Task description »
Every line of the listing that contains the word "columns" is to be copied out.

Data block »
■ ■ ■ ■
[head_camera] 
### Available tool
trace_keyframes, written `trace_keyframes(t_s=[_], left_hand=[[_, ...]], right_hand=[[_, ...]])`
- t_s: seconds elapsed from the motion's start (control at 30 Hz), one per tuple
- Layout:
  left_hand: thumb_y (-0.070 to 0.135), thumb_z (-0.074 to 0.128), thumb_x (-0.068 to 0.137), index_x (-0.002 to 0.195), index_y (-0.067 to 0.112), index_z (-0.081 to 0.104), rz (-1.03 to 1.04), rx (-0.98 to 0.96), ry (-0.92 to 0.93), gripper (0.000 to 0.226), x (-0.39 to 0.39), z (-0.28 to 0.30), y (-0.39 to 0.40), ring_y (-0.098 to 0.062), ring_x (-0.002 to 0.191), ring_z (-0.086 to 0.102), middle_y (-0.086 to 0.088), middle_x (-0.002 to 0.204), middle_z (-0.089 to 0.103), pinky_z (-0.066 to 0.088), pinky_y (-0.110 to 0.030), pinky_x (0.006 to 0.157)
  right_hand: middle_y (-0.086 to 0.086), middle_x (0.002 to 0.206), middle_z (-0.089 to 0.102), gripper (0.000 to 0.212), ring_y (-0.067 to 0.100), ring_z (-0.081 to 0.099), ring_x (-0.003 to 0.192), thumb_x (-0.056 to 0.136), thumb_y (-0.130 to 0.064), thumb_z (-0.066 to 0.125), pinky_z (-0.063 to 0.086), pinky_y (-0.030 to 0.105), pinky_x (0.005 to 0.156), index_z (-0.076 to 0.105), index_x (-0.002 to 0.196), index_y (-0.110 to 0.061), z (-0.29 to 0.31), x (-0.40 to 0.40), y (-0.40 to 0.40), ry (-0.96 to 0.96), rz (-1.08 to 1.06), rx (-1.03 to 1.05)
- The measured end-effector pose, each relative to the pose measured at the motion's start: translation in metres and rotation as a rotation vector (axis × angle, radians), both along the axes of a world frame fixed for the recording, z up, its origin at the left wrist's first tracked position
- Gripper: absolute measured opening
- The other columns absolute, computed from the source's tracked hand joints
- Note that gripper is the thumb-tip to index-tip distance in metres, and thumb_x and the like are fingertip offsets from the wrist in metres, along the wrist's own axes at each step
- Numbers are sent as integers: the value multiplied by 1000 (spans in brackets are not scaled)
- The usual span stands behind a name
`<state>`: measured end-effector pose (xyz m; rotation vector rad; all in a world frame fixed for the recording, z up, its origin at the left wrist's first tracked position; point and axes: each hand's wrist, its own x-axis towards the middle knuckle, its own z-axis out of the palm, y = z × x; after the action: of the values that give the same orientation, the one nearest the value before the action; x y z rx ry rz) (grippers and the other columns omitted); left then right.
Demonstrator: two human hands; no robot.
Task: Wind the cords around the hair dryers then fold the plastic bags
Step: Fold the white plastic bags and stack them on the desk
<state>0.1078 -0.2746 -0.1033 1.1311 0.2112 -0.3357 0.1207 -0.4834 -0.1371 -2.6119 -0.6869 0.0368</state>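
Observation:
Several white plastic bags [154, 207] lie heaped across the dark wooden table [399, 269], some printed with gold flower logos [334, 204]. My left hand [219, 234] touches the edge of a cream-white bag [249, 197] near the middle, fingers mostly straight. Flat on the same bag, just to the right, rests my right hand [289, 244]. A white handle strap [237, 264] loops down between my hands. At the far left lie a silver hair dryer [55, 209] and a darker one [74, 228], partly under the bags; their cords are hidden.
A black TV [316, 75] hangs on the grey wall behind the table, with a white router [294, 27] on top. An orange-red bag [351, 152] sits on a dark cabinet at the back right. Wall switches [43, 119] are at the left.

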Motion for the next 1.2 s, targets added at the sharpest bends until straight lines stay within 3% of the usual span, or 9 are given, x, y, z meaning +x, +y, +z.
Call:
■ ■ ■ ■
Worked solution »
- The other columns absolute, computed from the source's tracked hand joints
`<state>`: measured end-effector pose (xyz m; rotation vector rad; all in a world frame fixed for the recording, z up, its origin at the left wrist's first tracked position; point and axes: each hand's wrist, its own x-axis towards the middle knuckle, its own z-axis out of the palm, y = z × x; after the action: of the values that give the same orientation, the one nearest the value before the action; x y z rx ry rz) (grippers and the other columns omitted); left then right.

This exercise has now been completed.